Tudo estava indo bem, até que em 1993 a proprietária da escola tomou
a decisão de vendê-la ou fechá-la, uma vez que não havia lucros financeiros.
Senti que fui testada em minha fé, confesso que pensei em desistir e
abandonar a escola, "afinal de contas era apenas uma voluntária", porém mais
uma vez recorri à sabedoria de Deus.
Lembro-me, que por vários dias busquei a força de Deus, pois me sentia
responsável pela continuidade daquele trabalho. Sabia que várias crianças não
seriam aceitas em outras escolas e que os pais das crianças que haviam
progredido acreditavam que a escola tinha algo diferente que ajudava seus
filhos a se desenvolverem.
Embora não tivesse condições financeiras, depois de muito orar, tomei
coragem e fiz uma proposta de compra da escola com o apoio do meu
maravilhoso marido. Lembro-me que a contadora, ao preparar o contrato de
venda, tentou persuadir-me a desistir do negócio, pois estava comprando a
escola em dólar (como foi determinado pela proprietária) e o valor era
exorbitante.
O apoio de meu marido e das profissionais que trabalhavam comigo na época foi fundamental. Assumi o compromisso e convidei a amiga Maria Lúcia
Ferrari - Psicóloga, para me ajudar, uma vez que tinha que dividir as
responsabilidades administrativas e pedagógicas para poder dar continuidade
ao trabalho. Agradecerei eternamente à todos que me apoiaram naquele
período.
Foram meses difíceis, pois o dólar chegava a subir até duas vezes ao
dia e não conseguia pagar mais em dia as prestações da escola. Foram muitos
os constrangimentos e humilhações, porém uma força maior impulsionava-me
a continuar parece que uma voz dizia: " Não desista, tudo vai ficar bem".

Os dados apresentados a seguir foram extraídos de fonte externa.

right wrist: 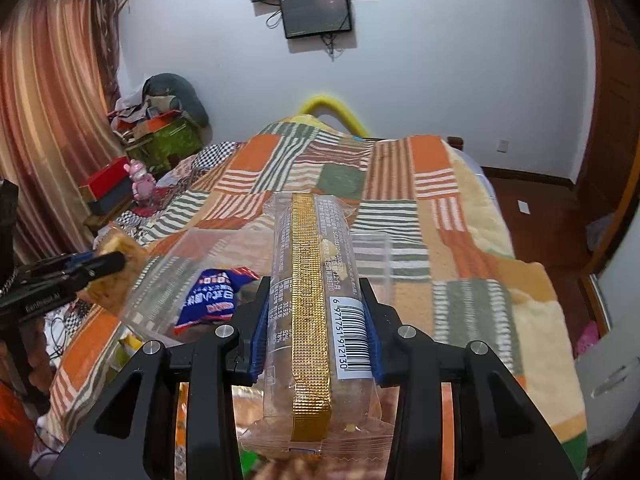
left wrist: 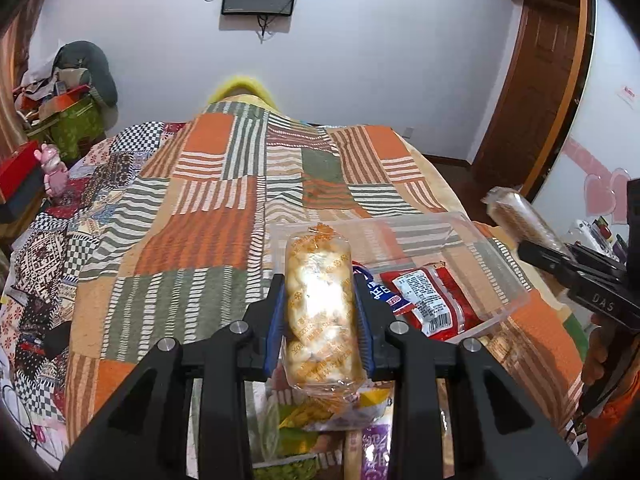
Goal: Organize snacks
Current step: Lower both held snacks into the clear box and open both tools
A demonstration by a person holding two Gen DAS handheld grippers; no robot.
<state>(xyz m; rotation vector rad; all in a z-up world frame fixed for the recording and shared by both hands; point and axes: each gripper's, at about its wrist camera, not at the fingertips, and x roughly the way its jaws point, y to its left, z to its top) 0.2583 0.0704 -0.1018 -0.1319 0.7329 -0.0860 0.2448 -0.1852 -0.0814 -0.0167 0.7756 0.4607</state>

Para surpresa de todos, ocorreu a mudança da moeda Cruzado para o
Real e pude cumprir com o compromisso assumido pagando até as multas e
os juros.
Em 1995 me formei na PUC , e recebi o diploma de Preletora, foi uma
enorme emoção!
Atualmente atendemos 60 crianças, sendo que 40% são de crianças e
jovens com algum tipo de deficiência. Estamos divididos em duas unidades,
uma delas foi cedida por um casal de empresários maravilhosos cujo filho
apresenta deficiência intelectual.
Temos vários "projetos": atendimento de crianças em situação de
vulnerabilidade (vitimizadas), trabalho com adolescentes gestantes,
capacitação profissional para adolescentes e jovens e ainda abriremos um
internato para atender jovens e adultos com deficiência que ficam sem família.
Acreditamos que quando estamos imbuídos do propósito de beneficiar o maior
número de pessoas, tudo pode dar certo infalivelmente!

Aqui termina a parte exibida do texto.